Bayesian networks (BNs) have become increasingly popular for handling the uncertain knowledge involved in establishing diagnoses of disease and are also used in clinical epidemiology for the construction of disease models (Lucas et al. 2004).

In this paper, Bayesian networks are involved in a psychiatric decision making process for predicting the probability of a patient suffering from SAD based on detected causes and symptoms include some cognitive-behavioral factors.

The remainder of this paper is organized as follows. Social anxiety disorder is described in Sect. 2. Section 3 offers a background knowledge concerning Bayesian networks. The steps in formalizing and constructing the Bayesian network structure and conditional probability tables (CPTs) for social anxiety is described in Sect. 4, and Sect. 5 presents evaluation and experimental results of the model. Finally, conclusions and recommendations for future work are summarized in Sect. 6.

Social anxiety disorder

There are many types of anxiety disorders including social anxiety disorder, generalized anxiety disorder, specific phobias, panic disorder, etc. An anxiety disorder is a serious mental illness. For people with anxiety disorders, worry and fear are constant and overwhelming, and can be crippling. Anxiety disorders can cause such distress that they interfere with a person’s ability to lead a normal life.

Doctors often do not diagnose anxiety disorder straight away. Many patients end up seeing several doctors, over many months or years, before they find out they have anxiety disorder and start having treatment. Some of the symptoms of anxiety disorder are similar to the symptoms of other mental health problems, such as depression or panic attacks. Therefore a doctor may think a patient has one of these other disorders. And many people with anxiety disorder also have other mental health disorders, so a doctor may diagnose another problem without realizing that the patient also has anxiety disorder. A doctor may think that the physical symptoms are a sign of heart disease or another physical illness. For these reasons, anxiety disorders can be hard to spot.

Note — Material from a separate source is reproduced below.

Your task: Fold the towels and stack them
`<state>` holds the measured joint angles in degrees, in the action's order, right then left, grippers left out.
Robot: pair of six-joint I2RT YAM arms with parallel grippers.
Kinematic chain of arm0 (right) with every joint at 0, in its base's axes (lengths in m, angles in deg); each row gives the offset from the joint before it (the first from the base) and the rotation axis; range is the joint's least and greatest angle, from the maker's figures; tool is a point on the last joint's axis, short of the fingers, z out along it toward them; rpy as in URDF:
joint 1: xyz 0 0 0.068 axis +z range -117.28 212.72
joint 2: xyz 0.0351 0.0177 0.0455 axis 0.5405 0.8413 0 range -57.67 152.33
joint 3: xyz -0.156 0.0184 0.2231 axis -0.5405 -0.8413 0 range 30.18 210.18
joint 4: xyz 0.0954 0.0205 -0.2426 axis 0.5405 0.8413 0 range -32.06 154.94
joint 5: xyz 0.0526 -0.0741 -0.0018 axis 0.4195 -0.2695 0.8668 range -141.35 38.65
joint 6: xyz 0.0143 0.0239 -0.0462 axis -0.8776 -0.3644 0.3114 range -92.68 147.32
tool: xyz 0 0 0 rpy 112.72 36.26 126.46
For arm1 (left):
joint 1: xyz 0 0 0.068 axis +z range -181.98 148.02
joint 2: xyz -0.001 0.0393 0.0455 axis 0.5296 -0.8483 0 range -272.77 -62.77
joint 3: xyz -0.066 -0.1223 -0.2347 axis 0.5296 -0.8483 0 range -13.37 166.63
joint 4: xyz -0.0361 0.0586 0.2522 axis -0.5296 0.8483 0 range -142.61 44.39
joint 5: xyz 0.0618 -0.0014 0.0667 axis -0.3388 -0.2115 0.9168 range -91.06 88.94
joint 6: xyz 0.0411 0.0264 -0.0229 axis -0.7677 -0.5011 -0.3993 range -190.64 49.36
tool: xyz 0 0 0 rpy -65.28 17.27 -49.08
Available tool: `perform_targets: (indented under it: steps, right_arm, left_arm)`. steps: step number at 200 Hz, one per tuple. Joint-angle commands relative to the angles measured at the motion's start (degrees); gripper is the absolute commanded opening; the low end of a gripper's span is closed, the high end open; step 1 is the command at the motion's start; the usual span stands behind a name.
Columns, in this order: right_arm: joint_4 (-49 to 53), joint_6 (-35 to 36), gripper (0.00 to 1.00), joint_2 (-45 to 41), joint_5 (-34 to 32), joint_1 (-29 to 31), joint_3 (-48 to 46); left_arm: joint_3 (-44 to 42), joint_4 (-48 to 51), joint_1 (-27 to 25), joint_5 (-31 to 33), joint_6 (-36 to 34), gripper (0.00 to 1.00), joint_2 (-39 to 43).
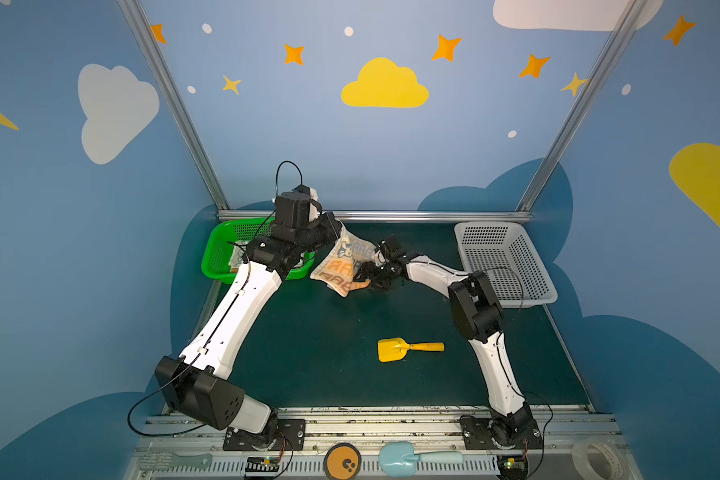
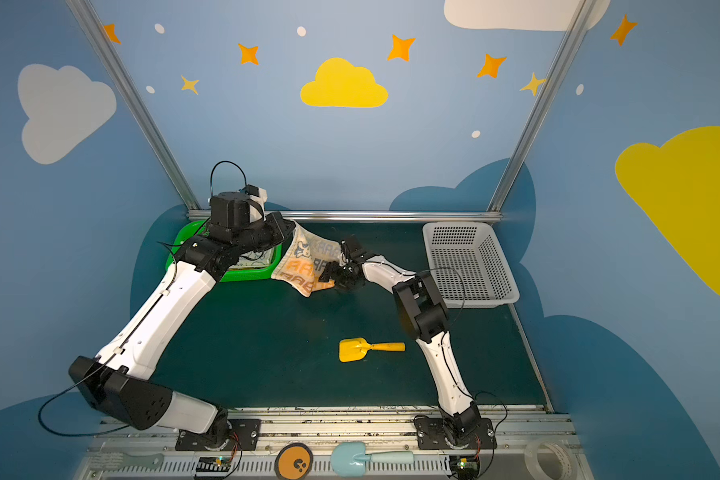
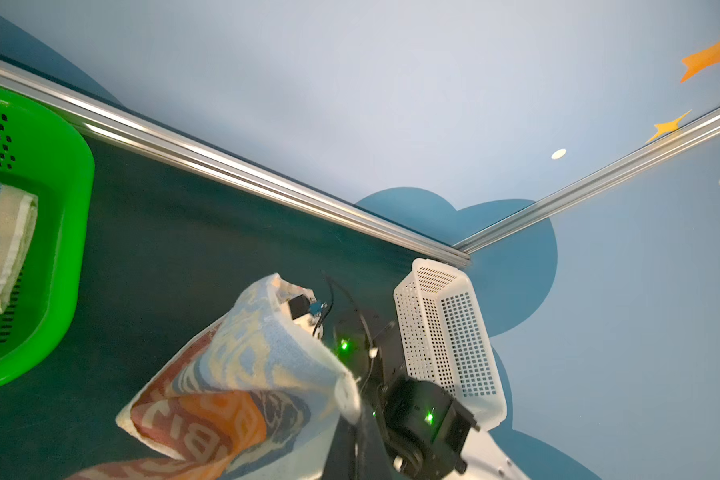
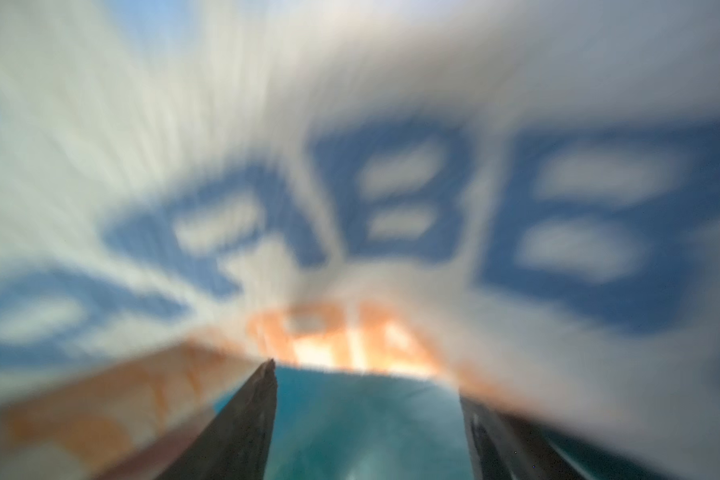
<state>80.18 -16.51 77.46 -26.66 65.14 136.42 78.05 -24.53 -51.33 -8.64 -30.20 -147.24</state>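
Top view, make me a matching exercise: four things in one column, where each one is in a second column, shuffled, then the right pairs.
Things
1. lettered towel
2. yellow shovel
3. white basket
4. blue-face towel

Places
A. inside the green basket
B. at the back right corner of the mat
C. hanging from the shut left hand
D. lying on the mat, nearer its front edge

Pairs: 1-C, 2-D, 3-B, 4-A
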Motion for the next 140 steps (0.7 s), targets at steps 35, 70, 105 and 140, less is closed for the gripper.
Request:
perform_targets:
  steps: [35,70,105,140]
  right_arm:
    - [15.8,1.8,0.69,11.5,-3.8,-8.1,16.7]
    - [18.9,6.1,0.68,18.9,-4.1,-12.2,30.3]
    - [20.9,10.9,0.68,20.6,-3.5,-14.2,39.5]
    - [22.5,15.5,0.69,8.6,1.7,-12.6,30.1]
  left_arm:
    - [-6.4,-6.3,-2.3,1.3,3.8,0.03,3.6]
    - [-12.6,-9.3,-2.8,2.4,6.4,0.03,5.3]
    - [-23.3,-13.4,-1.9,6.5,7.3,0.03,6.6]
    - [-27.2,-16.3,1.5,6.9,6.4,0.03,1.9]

Social anxiety disorder is the main focus of considerable researches in mental health, due to its prevalence and costs. The lifetime prevalence of SAD was 7–13 % in western countries (Furmark 2002). SAD involves overwhelming worry and self-consciousness about everyday social situations. The worry often centers on a fear of being judged by others, or behaving in a way that might cause embarrassment or lead to ridicule. This disorder often occurs alongside low self-esteem and major depressive disorder, due to lack of personal relationships and long periods of isolation from avoiding social situations. To try to reduce their anxiety and alleviate depression, people with social phobia may use alcohol or other drugs, which can lead to substance abuse. As a report from NIAAA of the National Institutes of Health, it is estimated that one-fifth of patients with social anxiety disorder also suffer from alcohol dependence. The most common social phobia is fear of public speaking or performing in front of an audience. Other situations that commonly trigger social anxiety include taking exams, being the center of attention, eating or drinking in public, dating, going to a party, using public bathrooms, etc.

Most of individuals with SAD (72–87 %) do not seek treatment (Magee et al. 1996). It is considered symptoms of shame and social avoidance in SAD related to a sense of stigma (Berman and Schneier 2004). Therefore, they avoid to disclose their fears (Starcevic 2005).

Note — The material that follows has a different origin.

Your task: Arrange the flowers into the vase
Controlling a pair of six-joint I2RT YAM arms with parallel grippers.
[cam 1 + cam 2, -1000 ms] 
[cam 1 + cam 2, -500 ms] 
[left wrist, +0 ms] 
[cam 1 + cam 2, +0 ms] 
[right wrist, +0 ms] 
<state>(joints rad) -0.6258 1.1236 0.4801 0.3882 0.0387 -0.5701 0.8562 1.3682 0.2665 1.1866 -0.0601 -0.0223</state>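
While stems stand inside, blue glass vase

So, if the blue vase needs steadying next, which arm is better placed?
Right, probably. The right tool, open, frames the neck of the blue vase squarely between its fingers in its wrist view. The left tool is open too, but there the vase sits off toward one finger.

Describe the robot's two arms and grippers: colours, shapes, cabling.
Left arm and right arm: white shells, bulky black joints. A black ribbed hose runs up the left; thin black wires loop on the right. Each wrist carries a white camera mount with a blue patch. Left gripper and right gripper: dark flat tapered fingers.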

As part of the diagnostic process, a doctor or mental health professional may have the patient complete one or more screening questionnaires to assess the presence of SAD symptoms. Although screening questionnaires cannot on their own be used to obtain a diagnosis, the results of these questionnaires will provide a clear picture as to whether further assessment is needed. SAD is an anxiety disorder with varying degrees of severity. It can be considered as a continuum. Standardized rating scales such as Social Phobia Inventory (SPIN) (Connor et al. 2000) can be used for screening SAD and measuring severity of it.

Bayesian networks

Bayesian networks were introduced in the 1980s as a formalism for representing and reasoning with problems involving uncertainty, adopting probability theory as a basic framework (Lucas 1999).

The formalism

A Bayesian network is a model. It reflects the states of some part of a world that is being modeled and it describes how those states are related by probabilities. Anything can be modeled, for example a Bayesian network could represent the probabilistic relationships between diseases and symptoms (Fallahi and Jafari 2011).

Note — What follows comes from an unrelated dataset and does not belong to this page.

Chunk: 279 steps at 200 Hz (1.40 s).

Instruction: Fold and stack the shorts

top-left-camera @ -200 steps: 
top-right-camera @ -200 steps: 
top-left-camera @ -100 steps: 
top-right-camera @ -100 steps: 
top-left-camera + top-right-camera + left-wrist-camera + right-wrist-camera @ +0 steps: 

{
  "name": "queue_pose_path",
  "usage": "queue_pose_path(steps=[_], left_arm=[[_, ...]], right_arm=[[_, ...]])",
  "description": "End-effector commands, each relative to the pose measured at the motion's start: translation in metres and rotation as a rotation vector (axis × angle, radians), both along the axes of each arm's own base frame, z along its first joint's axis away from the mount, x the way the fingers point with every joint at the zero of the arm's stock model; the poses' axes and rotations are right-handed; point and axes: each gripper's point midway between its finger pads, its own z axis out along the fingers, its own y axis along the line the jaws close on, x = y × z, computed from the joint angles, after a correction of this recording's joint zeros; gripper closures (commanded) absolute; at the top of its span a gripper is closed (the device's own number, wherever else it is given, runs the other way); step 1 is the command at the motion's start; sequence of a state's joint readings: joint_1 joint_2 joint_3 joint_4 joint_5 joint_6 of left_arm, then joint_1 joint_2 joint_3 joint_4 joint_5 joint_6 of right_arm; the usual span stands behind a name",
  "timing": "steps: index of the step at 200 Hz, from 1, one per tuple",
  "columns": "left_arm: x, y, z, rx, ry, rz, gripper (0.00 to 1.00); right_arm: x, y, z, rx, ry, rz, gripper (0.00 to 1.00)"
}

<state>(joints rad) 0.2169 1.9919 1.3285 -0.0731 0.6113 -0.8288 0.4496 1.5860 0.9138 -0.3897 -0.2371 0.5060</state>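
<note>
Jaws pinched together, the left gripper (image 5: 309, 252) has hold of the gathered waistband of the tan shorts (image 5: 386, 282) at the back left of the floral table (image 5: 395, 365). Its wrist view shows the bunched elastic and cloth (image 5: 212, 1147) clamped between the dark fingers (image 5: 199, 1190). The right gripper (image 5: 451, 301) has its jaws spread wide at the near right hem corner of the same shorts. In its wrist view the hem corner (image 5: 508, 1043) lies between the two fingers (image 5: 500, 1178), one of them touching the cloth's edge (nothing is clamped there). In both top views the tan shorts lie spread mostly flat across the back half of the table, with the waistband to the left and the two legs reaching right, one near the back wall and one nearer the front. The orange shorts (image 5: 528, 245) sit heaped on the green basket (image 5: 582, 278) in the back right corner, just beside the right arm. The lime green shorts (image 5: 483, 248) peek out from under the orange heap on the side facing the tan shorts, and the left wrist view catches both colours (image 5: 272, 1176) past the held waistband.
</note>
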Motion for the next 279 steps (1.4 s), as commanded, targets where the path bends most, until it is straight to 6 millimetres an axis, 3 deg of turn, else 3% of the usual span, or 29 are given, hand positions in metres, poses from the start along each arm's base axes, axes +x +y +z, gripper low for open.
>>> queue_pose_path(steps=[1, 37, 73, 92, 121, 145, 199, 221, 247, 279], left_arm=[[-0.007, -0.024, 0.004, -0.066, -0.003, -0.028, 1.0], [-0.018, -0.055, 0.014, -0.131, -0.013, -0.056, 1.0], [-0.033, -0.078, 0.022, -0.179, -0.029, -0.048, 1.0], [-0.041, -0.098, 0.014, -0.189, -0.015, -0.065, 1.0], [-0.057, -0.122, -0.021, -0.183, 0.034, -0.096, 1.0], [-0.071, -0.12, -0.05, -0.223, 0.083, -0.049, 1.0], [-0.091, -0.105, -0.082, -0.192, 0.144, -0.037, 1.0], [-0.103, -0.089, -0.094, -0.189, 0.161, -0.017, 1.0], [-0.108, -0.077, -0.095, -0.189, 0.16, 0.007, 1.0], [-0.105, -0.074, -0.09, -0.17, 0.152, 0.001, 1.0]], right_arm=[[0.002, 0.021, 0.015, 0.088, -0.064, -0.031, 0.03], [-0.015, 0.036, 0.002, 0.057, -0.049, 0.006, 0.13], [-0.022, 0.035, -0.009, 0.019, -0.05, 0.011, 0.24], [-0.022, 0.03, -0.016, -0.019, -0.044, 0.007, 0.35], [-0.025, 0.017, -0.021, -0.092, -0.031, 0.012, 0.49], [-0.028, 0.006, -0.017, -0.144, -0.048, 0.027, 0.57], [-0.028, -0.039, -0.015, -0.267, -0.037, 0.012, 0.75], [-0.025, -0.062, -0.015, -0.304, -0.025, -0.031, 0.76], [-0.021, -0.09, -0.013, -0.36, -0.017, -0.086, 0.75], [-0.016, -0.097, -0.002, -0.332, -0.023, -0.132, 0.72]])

A Bayesian Network is a binary group, namely S = <G,P>, in which:

  1. 1.

    G is a directed acyclic graph (DAG). The nodes correspond to random variables and the directed arcs represent probabilistic dependence between variables. The meaning of the arc from x to y is that x has a direct influence on y.

  2. 2.

    P is the set of local probability distribution, P = P {P (x | π x )} is conditional probability, which is used to measure the strength of casual dependencies and π x is the set of parent nodes of x (Yu et al. 2009).

Hence the joint probability over x is equal to the product of conditional probability table of all the variables:

$$P \, \left( {x_{1} , \, x_{2} , \ldots ,x_{n} } \right) \, = \mathop \prod \limits_{i = 1}^{n} P (xi|\pi i)$$

in which, n is the number of nodes in Bayesian network.

Mathematically, Bayes’ theorem gives the relationship between the probabilities of A and B P(A) and P(B), and the conditional probabilities of A given B and B given A, P(A|B) and P(B|A). In its most common form, it is:

$$P\left( {A|B} \right) = \frac{{P\left( {B|A} \right)P(A)}}{P(B)}$$

In the Bayesian (or epistemological) interpretation, probability measures a degree of belief. Bayes’ theorem then links the degree of belief in a proposition before and after accounting for evidence.

For proposition A and evidence B,

  • P(A), the prior, is the initial degree of belief in A.

  • The prior, is the initial degree of belief in A.

  • P(A|B), the posterior, is the degree of belief having been accounted for B.

  • P(B|A)/P(B) represents the support B provides for A.

The result of modeling by Bayesian network is an enormous saving of computation, since a Bayesian network only relates nodes that are probabilistically related by some sort of casual dependency. All that is needed to store and work with is all possible combinations of states between sets of related parent and child nodes. Thus this can result a great saving of table space and computation.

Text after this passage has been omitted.